Extracted records:
____
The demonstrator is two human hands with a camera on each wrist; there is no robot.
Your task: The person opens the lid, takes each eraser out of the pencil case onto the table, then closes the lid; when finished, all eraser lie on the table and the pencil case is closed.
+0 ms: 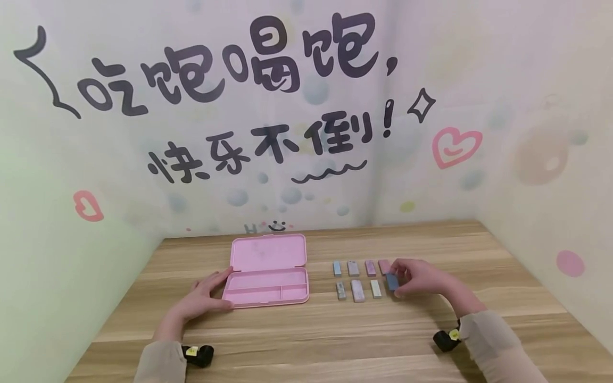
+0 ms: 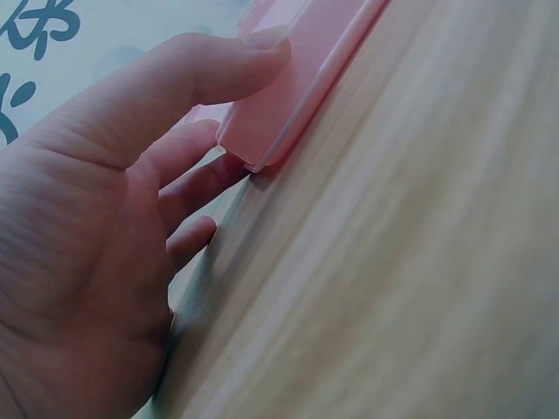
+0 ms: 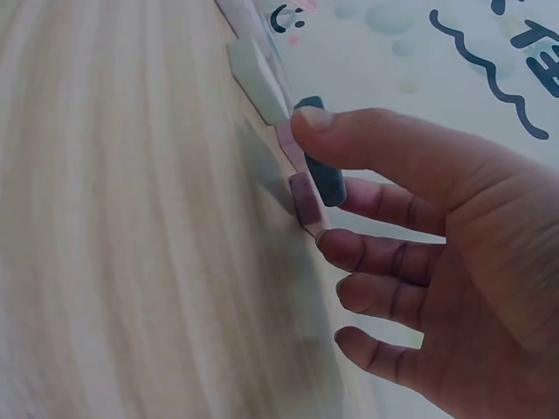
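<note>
On the left half of the table lies a pink pencil case, its lid folded back toward the wall and its compartments bare. My left hand rests against its left side, index finger by the hinge and thumb on the front corner. My right hand pinches a small dark blue block between thumb and index finger, while the other fingers hang loosely bent. That block is held at the right end of two rows of small blocks, overlapping a pink block in the head view.
Several small blocks stand in two rows right of the case, among them a light blue one, a lilac one and a whitish one. Behind the wooden table rises a printed wall; side walls flank it.
</note>
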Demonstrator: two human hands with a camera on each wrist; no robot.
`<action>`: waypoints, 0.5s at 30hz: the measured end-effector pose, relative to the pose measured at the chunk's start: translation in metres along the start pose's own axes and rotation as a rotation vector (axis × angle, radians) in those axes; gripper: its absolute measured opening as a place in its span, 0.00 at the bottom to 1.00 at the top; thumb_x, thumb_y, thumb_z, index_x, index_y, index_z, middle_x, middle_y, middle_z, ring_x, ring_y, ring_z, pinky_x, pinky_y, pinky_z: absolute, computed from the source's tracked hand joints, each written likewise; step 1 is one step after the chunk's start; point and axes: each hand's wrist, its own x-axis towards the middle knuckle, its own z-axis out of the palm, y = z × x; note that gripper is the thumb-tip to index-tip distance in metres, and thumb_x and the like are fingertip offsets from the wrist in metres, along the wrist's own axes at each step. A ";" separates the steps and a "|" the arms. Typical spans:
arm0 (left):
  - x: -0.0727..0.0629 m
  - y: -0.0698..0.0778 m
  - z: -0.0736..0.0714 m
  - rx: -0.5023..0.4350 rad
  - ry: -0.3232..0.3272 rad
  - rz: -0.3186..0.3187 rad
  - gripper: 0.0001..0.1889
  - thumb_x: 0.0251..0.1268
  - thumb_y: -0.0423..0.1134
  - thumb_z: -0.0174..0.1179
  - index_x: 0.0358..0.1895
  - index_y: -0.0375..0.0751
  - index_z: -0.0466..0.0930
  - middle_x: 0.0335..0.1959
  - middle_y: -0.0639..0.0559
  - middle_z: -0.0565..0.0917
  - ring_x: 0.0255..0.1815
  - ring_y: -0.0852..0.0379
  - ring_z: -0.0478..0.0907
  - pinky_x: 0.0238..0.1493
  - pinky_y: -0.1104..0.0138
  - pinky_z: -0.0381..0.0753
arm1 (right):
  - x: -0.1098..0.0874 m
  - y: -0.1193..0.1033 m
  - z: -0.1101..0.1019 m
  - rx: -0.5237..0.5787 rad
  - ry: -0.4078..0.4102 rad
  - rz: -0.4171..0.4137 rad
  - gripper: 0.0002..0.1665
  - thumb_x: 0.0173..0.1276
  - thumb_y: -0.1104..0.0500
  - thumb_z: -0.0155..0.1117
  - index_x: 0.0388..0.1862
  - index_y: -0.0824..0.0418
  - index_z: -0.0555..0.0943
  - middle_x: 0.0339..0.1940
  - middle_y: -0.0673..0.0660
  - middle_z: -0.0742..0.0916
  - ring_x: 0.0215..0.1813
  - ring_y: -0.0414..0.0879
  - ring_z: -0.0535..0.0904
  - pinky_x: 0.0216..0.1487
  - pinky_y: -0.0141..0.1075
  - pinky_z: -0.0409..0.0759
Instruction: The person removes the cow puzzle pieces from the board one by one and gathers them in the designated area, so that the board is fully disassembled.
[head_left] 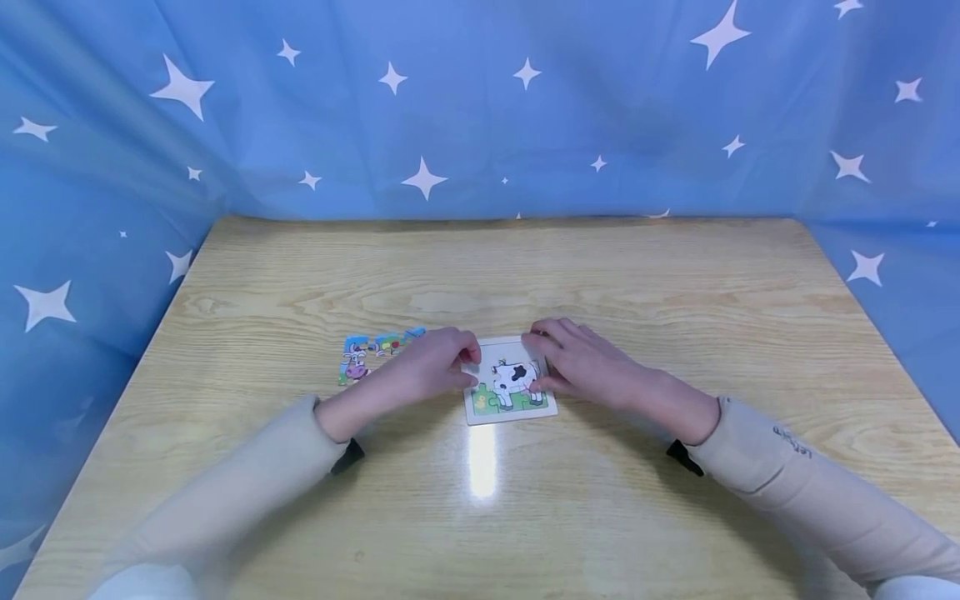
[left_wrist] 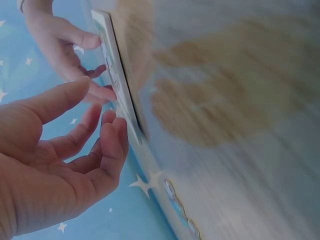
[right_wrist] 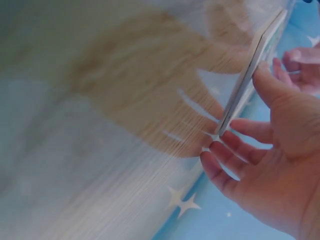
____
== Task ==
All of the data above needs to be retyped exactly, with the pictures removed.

== Task output ==
The demonstrator is two human hands with a camera on each wrist; there is no robot.
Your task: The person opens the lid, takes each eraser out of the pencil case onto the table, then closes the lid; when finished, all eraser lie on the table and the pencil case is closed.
+0 ms: 
+0 ms: 
+0 ms: 
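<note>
On the left half of the table lies a pink pencil case, its lid folded back toward the wall and its compartments bare. My left hand rests against its left side, index finger by the hinge and thumb on the front corner. My right hand pinches a small dark blue block between thumb and index finger, while the other fingers hang loosely bent. That block is held at the right end of two rows of small blocks, overlapping a pink block in the head view.
Several small blocks stand in two rows right of the case, among them a light blue one, a lilac one and a whitish one. Behind the wooden table rises a printed wall; side walls flank it.
</note>
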Demonstrator: two human hands with a camera on each wrist; no robot.
`<action>`: waypoints, 0.5s at 30hz: the measured end-effector pose, relative to the pose measured at the chunk's start: translation in metres along the start pose's own axes and rotation as a rotation vector (axis × angle, radians) in those axes; gripper: its absolute measured opening as a place in its span, 0.00 at the bottom to 1.00 at the top; thumb_x, thumb_y, thumb_z, index_x, index_y, index_z, middle_x, middle_y, middle_z, ring_x, ring_y, ring_z, pinky_x, pinky_y, pinky_z: absolute, computed from the source's tracked hand joints, each written likewise; step 1 is one step after the chunk's start; point and axes: each hand's wrist, its own x-axis towards the middle knuckle, its own z-axis out of the palm, y = z × x; note that gripper is the thumb-tip to index-tip distance in metres, and thumb_x and the like are fingertip offsets from the wrist in metres, along the wrist's own axes at each step. A ";" separates the steps and a "|" the arms. Typical spans:
arm0 (left):
  - x: -0.0727..0.0629 m
  - y: -0.0698..0.0778 m
  - z: -0.0736..0.0714 m
  - rx: -0.5023..0.4350 rad
  - ry: -0.3232..0.3272 rad
  - rz: -0.3186..0.3187 rad
  - gripper: 0.0001..0.1889
  - thumb_x: 0.0251..0.1268
  - thumb_y: -0.0423..0.1134
  - thumb_z: -0.0174..0.1179
  - index_x: 0.0358..0.1895
  - index_y: -0.0375..0.0751
  - index_z: -0.0466..0.0930
  - middle_x: 0.0335..0.1959
  - middle_y: -0.0639..0.0559
  - middle_z: -0.0565..0.0917
  - ring_x: 0.0255..0.1815
  - ring_y: -0.0852..0.0379
  - ring_z: -0.0478..0.0907
  - pinky_x: 0.0238..0.1493
  - pinky_y: -0.1104..0.0138
  - pinky_z: -0.0381..0.0753
arm1 (right):
  - x: -0.1098..0.0874 m
  - y: -0.1193..0.1033 m
  - z: -0.1101..0.1019 m
  - rx: -0.5237..0.5787 rad
  - ry: -0.4078..0.4102 rad
  - rz: -0.4171..0.4137 rad
  - gripper: 0.0002..0.1665
  - thumb_x: 0.0173..0.1276
  - thumb_y: -0.1104..0.0500
  - thumb_z: -0.0155..0.1117
  - index_x: 0.0388..0.1862
  - index_y: -0.0824..0.0418
  - index_z: -0.0555..0.0943
  - middle_x: 0.0339..0.1940
  - middle_y: -0.0673..0.0660
  - middle_z: -0.0742..0.0916
  - ring_x: 0.0215..0.1813
  - ring_y: -0.0414..0.0879
  - ring_z: -0.0535..0.0904
  - pinky_x: 0.0216..0.1487
  - pinky_y: -0.0141..0.1075
  - pinky_z: -0.0409..0.0759
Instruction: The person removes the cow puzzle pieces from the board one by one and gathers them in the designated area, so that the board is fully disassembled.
[head_left] 
[left_wrist] 
[right_wrist] 

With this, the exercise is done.